COVID-19 vaccines have been delivered to the Crown Dependencies and all of the inhabited Overseas Territories with airports. Arrangements are now being made to deliver the vaccines to Tristan da Cunha and the Pitcairn Islands. The smaller Overseas Territories will complete their vaccination programmes soon and deliveries to the other Overseas Territories and the Crown Dependencies continue on a population proportionate basis alongside the domestic roll out in the UK. The Government only publishes data on vaccine administered in the UK, the Overseas Territories and the Crown Dependencies are regularly publishing data on their vaccination programmes.

Lord Ahmad of Wimbledon
Minister of State (Foreign, Commonwealth and Development Office)
8th Feb 2021
To ask Her Majesty's Government whether the COVID-19 vaccination timeline for (1) British Overseas Territories, and (2) the Crown Dependencies, mirrors that planned for the UK; and if not, why not.

The UK Government has procured COVID-19 vaccines on behalf of the Crown Dependencies and Overseas Territories and is committed to continue to providing a proportionate supply in line with roll out of the vaccine in the UK. The governments of the Crown Dependencies and Overseas Territories are responsible for the coordination of their own vaccination programmes. This includes setting their own frameworks for prioritisation based on demographics and their wider public health strategies. The Crown Dependencies have been supplied vaccine directly by Public Health England: details of their vaccination programmes, including up-to-date statistics on number of doses administered, can be found at gov.im, gov.je and gov.gg.

The Foreign, Commonwealth and Development Office (FCDO) has been coordinating the deployment of COVID-19 vaccines to the Overseas Territories with the support of the Department of Health and Social Care, the Vaccines Taskforce, Ministry of Defence and Public Health England. Deliveries to the inhabited Overseas Territories began on 5 January and as of 15 February, the FCDO has organised 16 vaccine deliveries to 10 Overseas Territories to support their individual vaccination programmes for priority groups, with further deliveries scheduled over coming weeks in line with Territories' vaccination plans. Planning is also underway to deliver vaccines to the two outstanding inhabited Territories: Tristan da Cunha and the Pitcairn Islands.

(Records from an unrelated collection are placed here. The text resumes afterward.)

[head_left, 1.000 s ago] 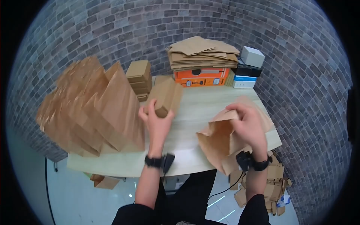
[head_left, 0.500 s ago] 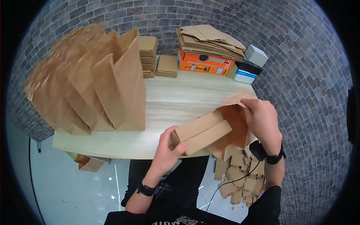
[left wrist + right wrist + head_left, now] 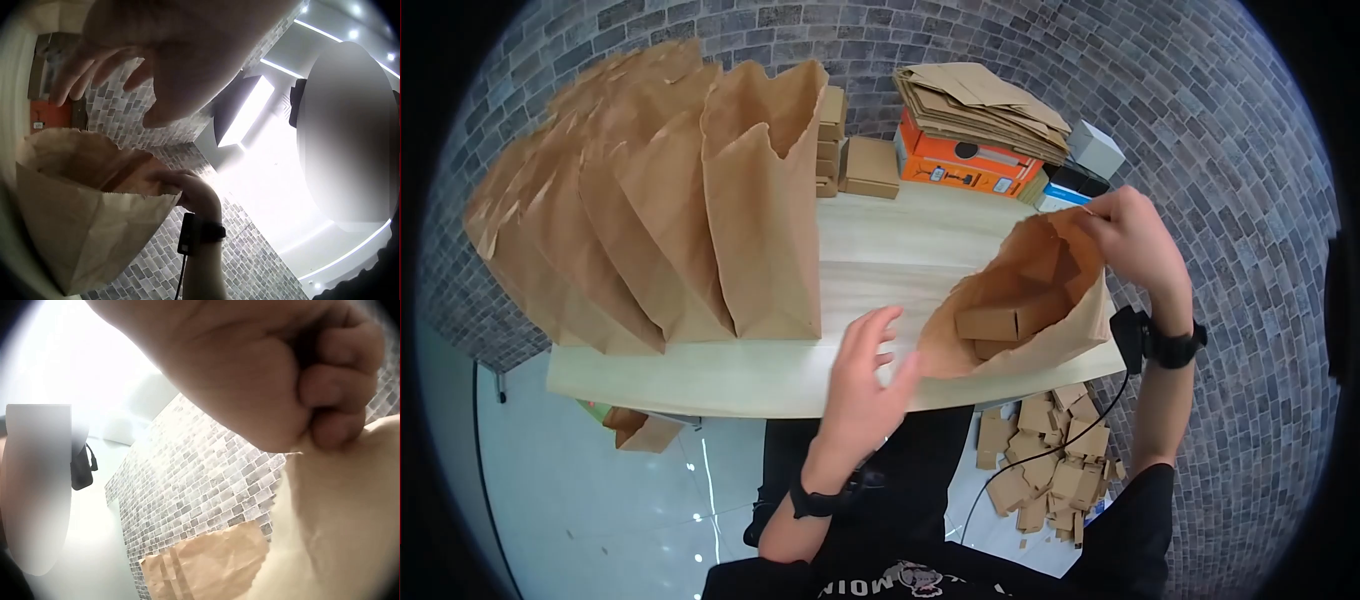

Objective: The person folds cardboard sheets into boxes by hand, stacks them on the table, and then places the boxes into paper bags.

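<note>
A brown paper bag [image 3: 1040, 345] leans with its mouth toward the person on the right part of the table. The right hand [image 3: 1138, 245] pinches its rim; in the right wrist view the right hand [image 3: 269, 381] has its fingers curled on the paper edge. Inside the bag lies a cardboard box [image 3: 987, 324], its end showing. Left of the bag the left hand [image 3: 866, 385] is held in the air, fingers parted and holding nothing. The left wrist view has the left hand [image 3: 169, 56] above the paper bag [image 3: 94, 231], touching nothing.
Several upright paper bags [image 3: 770, 230] stand close together at the left. Behind are stacked small boxes [image 3: 830, 140], a single box [image 3: 870, 165], an orange box [image 3: 960, 165] under flattened bags [image 3: 980, 95], and a white box [image 3: 1095, 148]. Cardboard pieces [image 3: 1050, 460] lie on the floor.
The left hand took the cardboard box from the back of the table to the bag, then let it go and drew back left. The right hand moved up and right with the bag's rim.
</note>
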`<state>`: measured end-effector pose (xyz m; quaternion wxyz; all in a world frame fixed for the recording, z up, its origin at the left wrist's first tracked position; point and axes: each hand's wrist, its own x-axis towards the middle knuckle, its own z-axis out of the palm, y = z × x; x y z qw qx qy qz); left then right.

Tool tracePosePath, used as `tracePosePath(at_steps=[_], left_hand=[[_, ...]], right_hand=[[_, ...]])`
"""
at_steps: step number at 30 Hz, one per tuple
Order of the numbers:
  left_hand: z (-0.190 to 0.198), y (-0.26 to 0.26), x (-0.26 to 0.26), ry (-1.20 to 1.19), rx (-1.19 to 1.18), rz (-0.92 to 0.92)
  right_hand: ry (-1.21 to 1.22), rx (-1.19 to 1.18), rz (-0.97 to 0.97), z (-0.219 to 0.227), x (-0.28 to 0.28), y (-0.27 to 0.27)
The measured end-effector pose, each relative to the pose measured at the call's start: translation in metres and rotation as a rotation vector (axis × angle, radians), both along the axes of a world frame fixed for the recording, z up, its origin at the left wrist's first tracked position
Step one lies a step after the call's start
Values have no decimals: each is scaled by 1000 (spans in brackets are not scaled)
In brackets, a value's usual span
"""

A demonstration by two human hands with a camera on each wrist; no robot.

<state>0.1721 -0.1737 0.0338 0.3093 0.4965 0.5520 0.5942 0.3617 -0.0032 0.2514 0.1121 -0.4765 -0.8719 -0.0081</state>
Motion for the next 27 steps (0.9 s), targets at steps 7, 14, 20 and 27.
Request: tracePosePath(at_steps=[7,14,20,27], left_hand=[[-8,-7,-4,-212,-134,-126],[4,9,-2,189,167,87],[-35,21,-17,232,73,239],[-56,18,-29,185,0,208]], right_hand=[[328,-113,42,59,-13,14],[653,-531,45,33,36,100],[1274,-888,325,-80,18,82],[1130,-856,598,-202,6,43]])
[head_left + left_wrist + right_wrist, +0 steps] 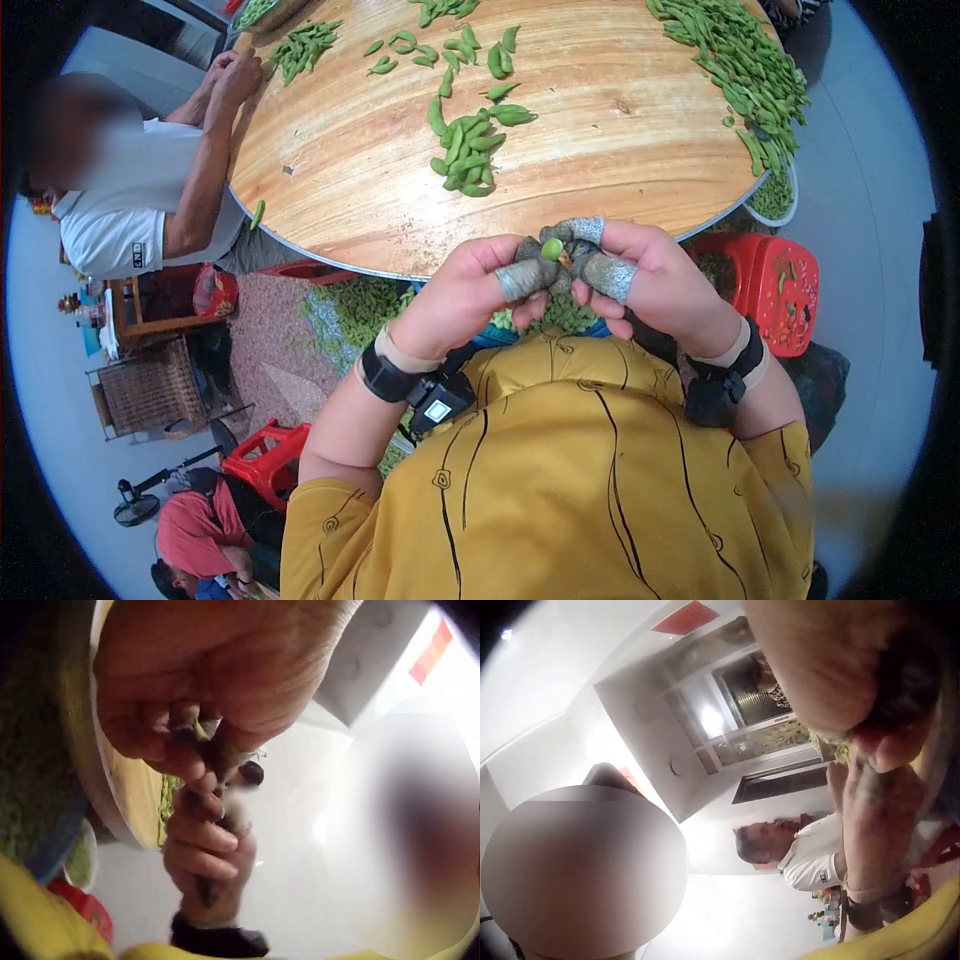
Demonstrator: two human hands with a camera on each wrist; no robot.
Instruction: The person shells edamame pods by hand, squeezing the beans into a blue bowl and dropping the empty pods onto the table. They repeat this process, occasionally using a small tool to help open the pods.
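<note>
While a green bean [552, 248] shows at the split of a pod, both hands pinch that pod just in front of the worktop [600, 130] edge: left hand [470, 290] and right hand [645, 275], each grip narrow, taped fingertips [605, 275] meeting. Loose edamame pods [470, 150] lie beyond; a red stool [775, 290] stands right.

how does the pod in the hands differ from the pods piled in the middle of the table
The pod in the hands is split open with a bean showing, pinched between the left hand and right hand; the pile of edamame pods lies closed and untouched on the round wooden table. It is held off the table's near edge; they rest on it. Both are green.
</note>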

  • Ascension Island: deliveries began 15 February
  • Anguilla: deliveries began 4 February
  • Bermuda: deliveries began 8 January.
  • British Virgin Islands: deliveries began 4 February
  • Cayman Islands: deliveries began 5 January
  • Falkland Islands: deliveries began 1 February
  • Gibraltar: deliveries began 9 January
  • Montserrat: deliveries began 3 February
  • Pitcairn Islands: delivery being arranged
  • St Helena: deliveries began 11 January
  • Tristan da Cunha: delivery being arranged
  • Turks and Caicos Islands: deliveries began 7 January

Public Health England have been providing expert advice to the Overseas Territories on deploying the vaccines. The FCDO have provided support to the Overseas Territories throughout the pandemic, enabling seven islands to begin testing for COVID-19 for the first time, the others to continue testing, ensuring none ran out of Personal Protective Equipment, funding two military deployments and sending medical staff, ventilators and other equipment.

Lord Ahmad of Wimbledon
Minister of State (Foreign, Commonwealth and Development Office)
8th Feb 2021
To ask Her Majesty's Government how many doses of COVID-19 vaccine have (1) been offered, and (2) been supplied, to each of the Crown Dependencies, broken down by (a) the total number, and (b) as a percentage of total population over the age of 18.

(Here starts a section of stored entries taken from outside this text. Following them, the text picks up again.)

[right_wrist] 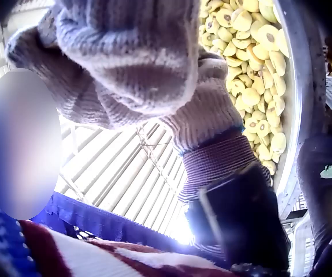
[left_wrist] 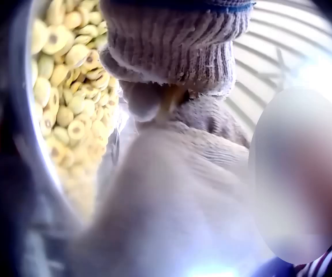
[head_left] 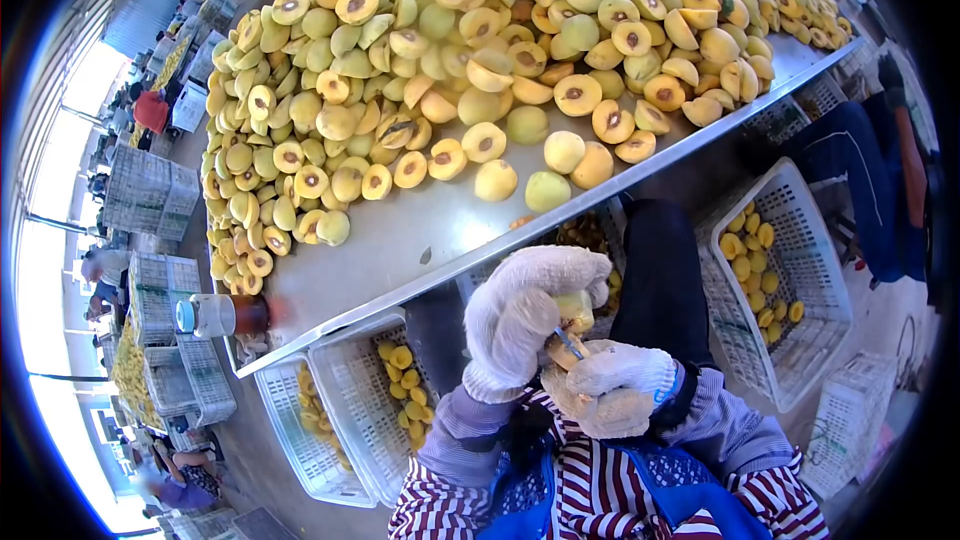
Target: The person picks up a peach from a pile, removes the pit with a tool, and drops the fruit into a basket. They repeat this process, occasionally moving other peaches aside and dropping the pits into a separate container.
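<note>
My left hand (head_left: 520, 315), in a white knitted glove, grips a pale yellow peach half (head_left: 573, 310) in front of my body. My right hand (head_left: 615, 385), gloved too, pinches a small tool with a narrow metal blade (head_left: 569, 342) close against the fruit. The hands meet above my lap, just off the edge of the metal table. In the left wrist view the gloves (left_wrist: 177, 167) hide the fruit and tool. Knitted glove fabric (right_wrist: 131, 57) likewise covers the work in the right wrist view.
A large heap of halved peaches (head_left: 430, 70) covers much of the metal table (head_left: 400, 260). A lidded bottle (head_left: 225, 315) of dark liquid lies at its left corner. White crates (head_left: 345, 390) holding peach halves stand below, another crate (head_left: 800, 290) at right. Other people work farther off.
</note>
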`<state>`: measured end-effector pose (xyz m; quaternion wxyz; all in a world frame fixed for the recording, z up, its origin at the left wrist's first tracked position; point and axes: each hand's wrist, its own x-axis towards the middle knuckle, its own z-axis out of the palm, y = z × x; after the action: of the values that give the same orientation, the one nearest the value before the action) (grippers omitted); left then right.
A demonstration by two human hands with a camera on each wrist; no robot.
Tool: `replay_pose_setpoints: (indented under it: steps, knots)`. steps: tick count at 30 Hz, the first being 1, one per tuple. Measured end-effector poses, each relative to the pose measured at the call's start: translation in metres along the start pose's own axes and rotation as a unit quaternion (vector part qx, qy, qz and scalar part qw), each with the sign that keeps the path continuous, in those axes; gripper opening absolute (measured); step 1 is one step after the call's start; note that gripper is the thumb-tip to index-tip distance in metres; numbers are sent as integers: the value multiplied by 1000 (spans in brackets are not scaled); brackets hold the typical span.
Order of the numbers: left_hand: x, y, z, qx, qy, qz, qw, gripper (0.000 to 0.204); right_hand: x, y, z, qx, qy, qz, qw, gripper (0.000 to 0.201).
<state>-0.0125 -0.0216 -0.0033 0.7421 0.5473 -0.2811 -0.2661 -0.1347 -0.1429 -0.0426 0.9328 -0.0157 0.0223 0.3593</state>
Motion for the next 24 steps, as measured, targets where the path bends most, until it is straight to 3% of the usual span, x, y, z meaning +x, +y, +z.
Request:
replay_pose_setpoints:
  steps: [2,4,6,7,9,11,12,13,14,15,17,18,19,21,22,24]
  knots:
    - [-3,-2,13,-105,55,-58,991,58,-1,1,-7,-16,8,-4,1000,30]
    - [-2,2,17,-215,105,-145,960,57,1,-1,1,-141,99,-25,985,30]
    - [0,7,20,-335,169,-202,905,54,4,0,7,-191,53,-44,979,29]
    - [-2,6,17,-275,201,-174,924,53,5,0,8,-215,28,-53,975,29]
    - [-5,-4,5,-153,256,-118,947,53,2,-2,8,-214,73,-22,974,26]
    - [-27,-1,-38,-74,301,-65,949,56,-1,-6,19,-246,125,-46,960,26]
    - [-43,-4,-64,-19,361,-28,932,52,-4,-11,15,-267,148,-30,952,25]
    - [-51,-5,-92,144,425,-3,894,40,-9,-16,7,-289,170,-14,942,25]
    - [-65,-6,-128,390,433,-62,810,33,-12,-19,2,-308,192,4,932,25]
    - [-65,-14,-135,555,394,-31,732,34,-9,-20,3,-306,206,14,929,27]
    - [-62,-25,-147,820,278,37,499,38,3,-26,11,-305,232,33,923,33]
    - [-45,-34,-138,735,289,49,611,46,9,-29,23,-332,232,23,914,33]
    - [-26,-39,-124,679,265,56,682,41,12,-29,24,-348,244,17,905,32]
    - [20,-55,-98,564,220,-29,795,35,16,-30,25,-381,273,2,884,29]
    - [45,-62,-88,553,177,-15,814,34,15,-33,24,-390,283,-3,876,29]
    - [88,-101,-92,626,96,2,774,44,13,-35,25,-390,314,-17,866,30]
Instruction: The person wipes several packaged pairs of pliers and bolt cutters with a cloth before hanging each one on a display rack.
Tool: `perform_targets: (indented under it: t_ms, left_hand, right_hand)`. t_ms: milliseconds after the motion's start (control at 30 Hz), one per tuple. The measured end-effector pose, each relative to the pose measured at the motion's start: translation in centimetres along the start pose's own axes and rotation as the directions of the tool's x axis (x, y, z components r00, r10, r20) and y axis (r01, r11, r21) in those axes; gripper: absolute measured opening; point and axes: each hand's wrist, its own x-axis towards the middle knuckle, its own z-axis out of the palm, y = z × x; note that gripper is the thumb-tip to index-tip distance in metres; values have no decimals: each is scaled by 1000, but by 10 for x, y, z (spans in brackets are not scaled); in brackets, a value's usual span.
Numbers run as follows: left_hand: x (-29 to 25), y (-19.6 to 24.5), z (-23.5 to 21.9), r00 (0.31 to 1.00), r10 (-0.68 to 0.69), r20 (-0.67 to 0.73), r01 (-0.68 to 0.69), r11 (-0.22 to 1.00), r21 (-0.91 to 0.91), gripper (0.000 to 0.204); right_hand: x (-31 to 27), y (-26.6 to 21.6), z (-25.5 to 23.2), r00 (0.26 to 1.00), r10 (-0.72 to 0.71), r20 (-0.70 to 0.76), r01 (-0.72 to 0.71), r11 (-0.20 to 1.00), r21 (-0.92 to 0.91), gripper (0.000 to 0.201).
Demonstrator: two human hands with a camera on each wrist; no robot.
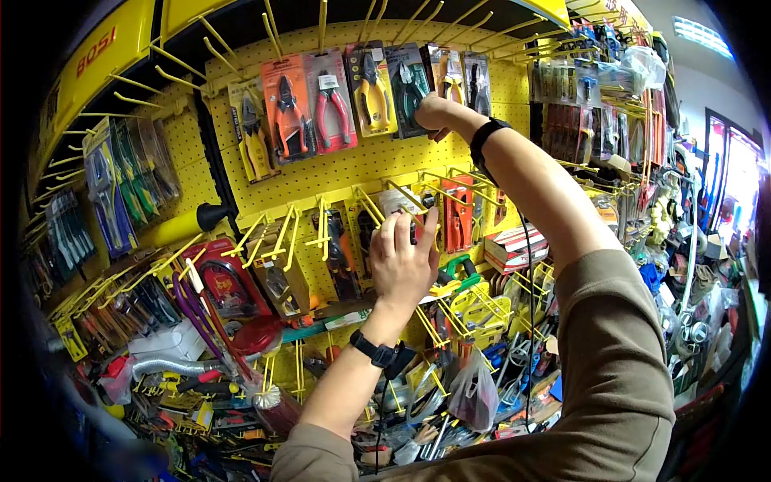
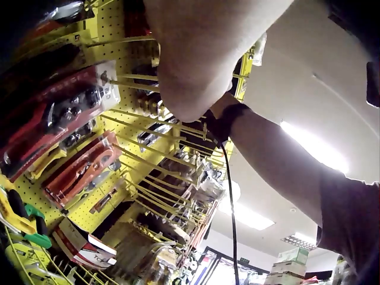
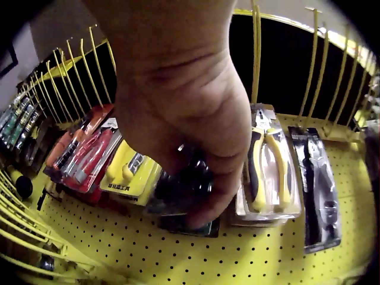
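Note:
High on the yellow pegboard, my right hand is at the dark green pliers pack. In the right wrist view, the fingers of the right hand curl round the edge of that dark pack, covering much of it. A yellow pliers pack hangs on one side, and yellow-and-black pliers on the other. Lower down, my left hand is raised beside the yellow hooks, its fingers slightly bent and seemingly holding nothing. The left wrist view shows the left hand from close up.
Yellow hooks stick out below the upper row. Red and orange pliers packs hang to the left. A red tool pack and a red-and-white box are right of the left hand. A black cable hangs from the right wrist.

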Motion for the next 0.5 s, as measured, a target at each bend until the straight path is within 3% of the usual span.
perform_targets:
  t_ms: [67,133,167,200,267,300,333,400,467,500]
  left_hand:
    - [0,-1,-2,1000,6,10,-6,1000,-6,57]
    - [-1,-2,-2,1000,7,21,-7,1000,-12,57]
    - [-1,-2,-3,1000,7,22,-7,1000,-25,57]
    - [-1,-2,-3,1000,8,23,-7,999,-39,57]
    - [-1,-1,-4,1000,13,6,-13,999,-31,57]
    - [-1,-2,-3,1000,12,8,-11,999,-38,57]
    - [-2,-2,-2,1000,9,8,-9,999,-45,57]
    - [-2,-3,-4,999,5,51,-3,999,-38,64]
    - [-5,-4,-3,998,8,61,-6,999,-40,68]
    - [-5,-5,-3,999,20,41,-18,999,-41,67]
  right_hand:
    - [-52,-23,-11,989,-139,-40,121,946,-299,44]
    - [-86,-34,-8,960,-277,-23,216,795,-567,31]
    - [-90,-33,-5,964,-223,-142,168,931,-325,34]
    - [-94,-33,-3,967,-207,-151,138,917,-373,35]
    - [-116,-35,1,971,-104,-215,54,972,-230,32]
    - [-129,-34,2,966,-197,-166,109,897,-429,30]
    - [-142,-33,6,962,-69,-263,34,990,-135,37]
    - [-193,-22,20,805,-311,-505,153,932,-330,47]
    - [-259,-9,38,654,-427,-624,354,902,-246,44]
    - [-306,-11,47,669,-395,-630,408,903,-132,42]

The UK Government has procured COVID-19 vaccines on behalf of the Crown Dependencies and Overseas Territories and is committed to continue to providing a proportionate supply in line with roll out of the vaccine in the UK. The governments of the Crown Dependencies and Overseas Territories are responsible for the coordination of their own vaccination programmes. This includes setting their own frameworks for prioritisation based on demographics and their wider public health strategies. The Crown Dependencies have been supplied vaccine directly by Public Health England: details of their vaccination programmes, including up-to-date statistics on number of doses administered, can be found at gov.im, gov.je and gov.gg.

The Foreign, Commonwealth and Development Office (FCDO) has been coordinating the deployment of COVID-19 vaccines to the Overseas Territories with the support of the Department of Health and Social Care, the Vaccines Taskforce, Ministry of Defence and Public Health England. Deliveries to the inhabited Overseas Territories began on 5 January and as of 15 February, the FCDO has organised 16 vaccine deliveries to 10 Overseas Territories to support their individual vaccination programmes for priority groups, with further deliveries scheduled over coming weeks in line with Territories' vaccination plans. Planning is also underway to deliver vaccines to the two outstanding inhabited Territories: Tristan da Cunha and the Pitcairn Islands.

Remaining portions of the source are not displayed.